● **Task to complete**
Return the lines below exactly, from the first one through the line that has "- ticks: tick". Leave out everything after it.

● **Information supplied**
-----

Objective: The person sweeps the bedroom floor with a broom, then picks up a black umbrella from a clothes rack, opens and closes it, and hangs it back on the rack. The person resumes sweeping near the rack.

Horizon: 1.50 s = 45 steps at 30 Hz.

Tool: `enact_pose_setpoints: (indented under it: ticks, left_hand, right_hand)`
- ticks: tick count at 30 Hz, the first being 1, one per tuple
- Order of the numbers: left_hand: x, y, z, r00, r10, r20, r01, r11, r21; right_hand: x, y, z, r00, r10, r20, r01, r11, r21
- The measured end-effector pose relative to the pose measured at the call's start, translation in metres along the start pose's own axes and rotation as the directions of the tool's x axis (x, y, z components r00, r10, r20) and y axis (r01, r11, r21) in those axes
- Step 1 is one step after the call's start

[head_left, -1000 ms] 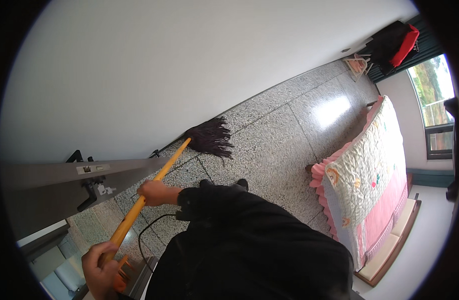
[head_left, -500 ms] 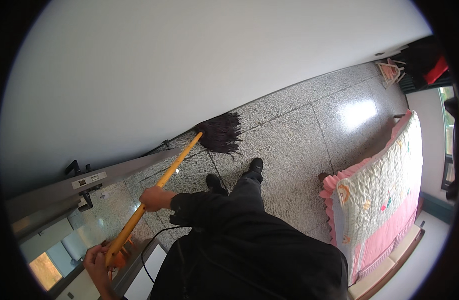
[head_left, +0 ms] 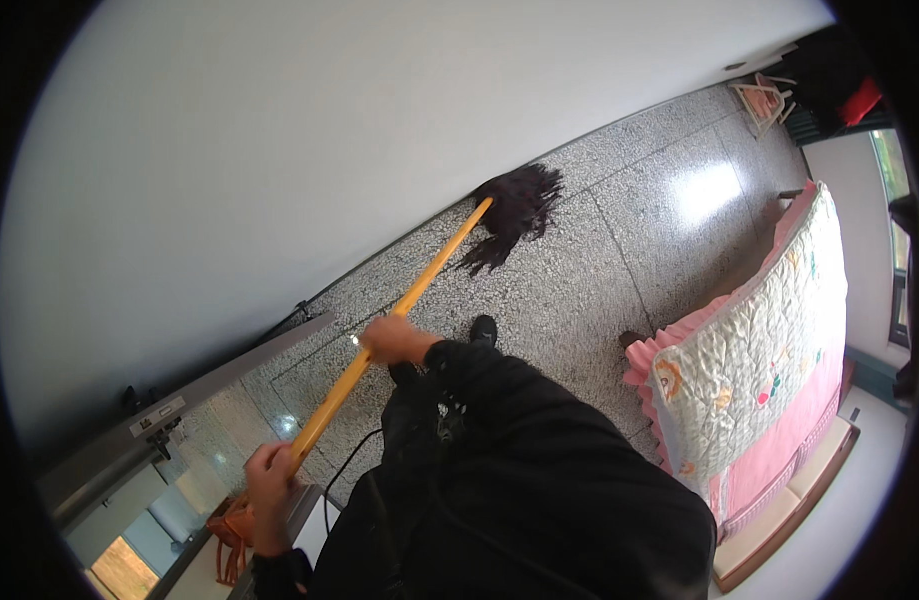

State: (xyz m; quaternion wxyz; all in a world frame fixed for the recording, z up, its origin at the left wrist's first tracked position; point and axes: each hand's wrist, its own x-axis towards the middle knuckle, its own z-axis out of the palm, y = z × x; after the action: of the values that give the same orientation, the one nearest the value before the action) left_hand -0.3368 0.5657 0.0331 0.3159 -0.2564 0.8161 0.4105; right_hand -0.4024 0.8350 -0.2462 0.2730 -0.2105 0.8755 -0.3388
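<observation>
A mop with a yellow handle (head_left: 441,258) slants across the floor, its dark stringy mop head (head_left: 521,205) lying on the speckled tiles against the foot of the white wall. My right hand (head_left: 394,339) is wrapped round the middle of the handle, the arm reaching in across my body. Lower left, my left hand (head_left: 269,478) grips the handle's upper end. The strands of the mop head spread to the right and toward me. My dark shoe (head_left: 484,330) shows below the mop head.
At the right stands a bed with a quilted cover (head_left: 744,350) and pink frill. A door (head_left: 209,375) stands at the left, beside the wall. A brown bag (head_left: 234,520) rests on a surface near my left arm. Far right is a small white-framed stool (head_left: 762,103).
The mop head has slid along the wall, away from me and to the right. Both hands moved right and forward with the handle, still gripping it.
</observation>
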Motion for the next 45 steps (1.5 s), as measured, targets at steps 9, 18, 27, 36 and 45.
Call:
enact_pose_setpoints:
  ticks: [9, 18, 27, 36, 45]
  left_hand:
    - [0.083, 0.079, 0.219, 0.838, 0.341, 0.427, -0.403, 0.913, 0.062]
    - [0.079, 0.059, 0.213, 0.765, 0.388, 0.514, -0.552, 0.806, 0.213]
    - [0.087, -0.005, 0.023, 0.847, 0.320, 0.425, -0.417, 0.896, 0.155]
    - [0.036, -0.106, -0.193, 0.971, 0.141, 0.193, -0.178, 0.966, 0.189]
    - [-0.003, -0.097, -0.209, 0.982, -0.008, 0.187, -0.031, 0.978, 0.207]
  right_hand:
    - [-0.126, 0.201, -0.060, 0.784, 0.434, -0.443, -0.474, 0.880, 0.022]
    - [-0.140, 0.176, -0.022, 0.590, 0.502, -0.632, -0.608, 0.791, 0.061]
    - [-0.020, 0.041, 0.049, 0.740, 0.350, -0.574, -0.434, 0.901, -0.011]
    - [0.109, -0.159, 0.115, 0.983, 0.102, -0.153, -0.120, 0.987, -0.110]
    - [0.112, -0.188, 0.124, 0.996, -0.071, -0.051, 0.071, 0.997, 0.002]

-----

● **Problem solution**
Objective: The person sweeps the bedroom floor with a broom, then picks up a black umbrella from a clothes rack, opens and closes it, and hangs it back on the rack. The person resumes sweeping near the rack.

Horizon: 1.50 s = 45 steps at 30 Hz.

Tool: `enact_pose_setpoints: (indented under it: ticks, left_hand, right_hand)`
- ticks: tick count at 30 Hz, the first being 1, one per tuple

Work on this exercise has been finished.